CI Job Telemetry Reporting - MVC
## Overview
This epic tracks the MVC implementation of CI Job Telemetry Reporting — the first application of a service-agnostic OTLP-based telemetry infrastructure for GitLab. Runners push OTLP spans directly to an OTEL Collector, which writes them to the `otel_traces` table in ClickHouse (auto-created by the [OTEL Collector ClickHouse exporter](https://github.com/open-telemetry/opentelemetry-collector-contrib/blob/main/exporter/clickhouseexporter/internal/sqltemplates/traces_table.sql)). For MVC, DevExp queries `otel_traces` directly via Grafana — the product-facing `ci_job_telemetry_traces` Materialized View is deferred to Phase 3.
## Architecture Document
- **MR**: <https://gitlab.com/gitlab-com/content-sites/handbook/-/merge_requests/17980>
- **Handbook Link**: <https://handbook.gitlab.com/handbook/engineering/architecture/design-documents/ci_job_telemetry/>
## Parent Work Item
- <https://gitlab.com/groups/gitlab-org/quality/analytics/-/work_items/22>
## MVC Scope
1. **Runner telemetry collection**: Instrument GitLab Runner to collect timing and metadata for built-in build stages (git clone, cache, artifacts, scripts) and CI Functions
2. **OIDC/workload identity auth**: Runners on GitLab.com hosted infrastructure authenticate to the OTEL Collector using OIDC tokens or workload identity — no auth gateway needed for MVC
3. **OTEL Collector → ClickHouse**: Standard OTEL Collector with ClickHouse exporter writes OTLP spans to the `otel_traces` table (auto-created by the exporter). A [loadbalancing exporter](https://github.com/open-telemetry/opentelemetry-collector-contrib/tree/main/exporter/loadbalancingexporter) routes spans by `traceID` to ensure trace completeness across backends.
4. **Rails job lifecycle spans**: Rails emits `job_lifecycle`, `job_pending`, and `job_running` spans covering the full job state machine (`created` → `pending` → `running` → `finished`). Provides end-to-end visibility including Sidekiq/`PipelineProcessWorker` delays that are invisible to the Runner. The `job_running` span's `span_id` is set as `span_parent_id` in `features.tracing` so the Runner parents its `job_execution` span under it.
5. **Feature negotiation**: Controlled by a **project-level feature flag** for gradual rollout.

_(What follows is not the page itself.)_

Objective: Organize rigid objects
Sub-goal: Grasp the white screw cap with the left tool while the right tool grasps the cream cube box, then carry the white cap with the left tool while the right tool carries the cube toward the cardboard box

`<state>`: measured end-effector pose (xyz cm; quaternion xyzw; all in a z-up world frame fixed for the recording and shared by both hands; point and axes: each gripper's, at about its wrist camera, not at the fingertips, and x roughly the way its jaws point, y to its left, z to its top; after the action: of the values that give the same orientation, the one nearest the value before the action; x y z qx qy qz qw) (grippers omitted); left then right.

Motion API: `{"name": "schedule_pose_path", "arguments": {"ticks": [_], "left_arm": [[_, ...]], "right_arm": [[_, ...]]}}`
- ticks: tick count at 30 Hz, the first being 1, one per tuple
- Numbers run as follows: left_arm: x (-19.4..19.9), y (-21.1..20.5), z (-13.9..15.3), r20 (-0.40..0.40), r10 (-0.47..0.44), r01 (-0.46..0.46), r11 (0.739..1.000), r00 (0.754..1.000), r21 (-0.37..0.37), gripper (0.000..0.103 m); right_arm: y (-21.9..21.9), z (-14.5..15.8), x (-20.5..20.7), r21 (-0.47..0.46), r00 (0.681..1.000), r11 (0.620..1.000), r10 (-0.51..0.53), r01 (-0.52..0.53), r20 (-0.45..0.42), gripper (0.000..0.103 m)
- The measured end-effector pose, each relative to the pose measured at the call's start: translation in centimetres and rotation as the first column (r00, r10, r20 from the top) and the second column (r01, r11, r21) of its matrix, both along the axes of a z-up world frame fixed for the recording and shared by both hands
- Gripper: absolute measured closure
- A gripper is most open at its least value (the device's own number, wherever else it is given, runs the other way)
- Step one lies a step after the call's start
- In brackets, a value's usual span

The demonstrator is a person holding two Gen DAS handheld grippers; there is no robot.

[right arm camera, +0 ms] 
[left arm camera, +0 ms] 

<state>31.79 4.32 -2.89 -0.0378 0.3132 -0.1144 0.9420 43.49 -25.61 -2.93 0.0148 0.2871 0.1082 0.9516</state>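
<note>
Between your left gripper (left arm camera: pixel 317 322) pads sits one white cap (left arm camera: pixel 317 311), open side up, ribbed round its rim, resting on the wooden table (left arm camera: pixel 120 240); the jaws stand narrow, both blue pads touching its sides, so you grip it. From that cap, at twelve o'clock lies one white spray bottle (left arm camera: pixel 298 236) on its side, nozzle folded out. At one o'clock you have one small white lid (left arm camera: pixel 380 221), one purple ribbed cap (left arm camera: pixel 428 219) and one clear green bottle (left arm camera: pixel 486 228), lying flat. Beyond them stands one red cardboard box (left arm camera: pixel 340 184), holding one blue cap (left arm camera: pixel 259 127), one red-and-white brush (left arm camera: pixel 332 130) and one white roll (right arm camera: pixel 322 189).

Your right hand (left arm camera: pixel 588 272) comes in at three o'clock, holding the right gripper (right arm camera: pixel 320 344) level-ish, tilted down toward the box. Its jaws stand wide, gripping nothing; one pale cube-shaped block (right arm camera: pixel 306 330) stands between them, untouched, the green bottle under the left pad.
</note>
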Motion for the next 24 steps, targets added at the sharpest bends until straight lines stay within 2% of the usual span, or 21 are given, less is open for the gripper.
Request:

The job payload includes `features.tracing` with `trace_id`, `span_parent_id` (the Rails `job_running` span ID), and `otel_endpoints` (single entry for MVC — GitLab's Collector). MVC targets DevExp Customer0 projects on hosted runners, then ramps up progressively.
6. **Sampling**: Rails-side deterministic head sampling using a global application setting (`ci_job_telemetry_sampling_rate`) combined with a deterministic hash of the root pipeline ID. All jobs in a pipeline hierarchy get the same sampling decision (per-pipeline consistency, no partial traces). The Runner uses `AlwaysOn` SDK sampling — if `features.tracing` is present, it instruments everything. Adjustable without Runner or Collector changes.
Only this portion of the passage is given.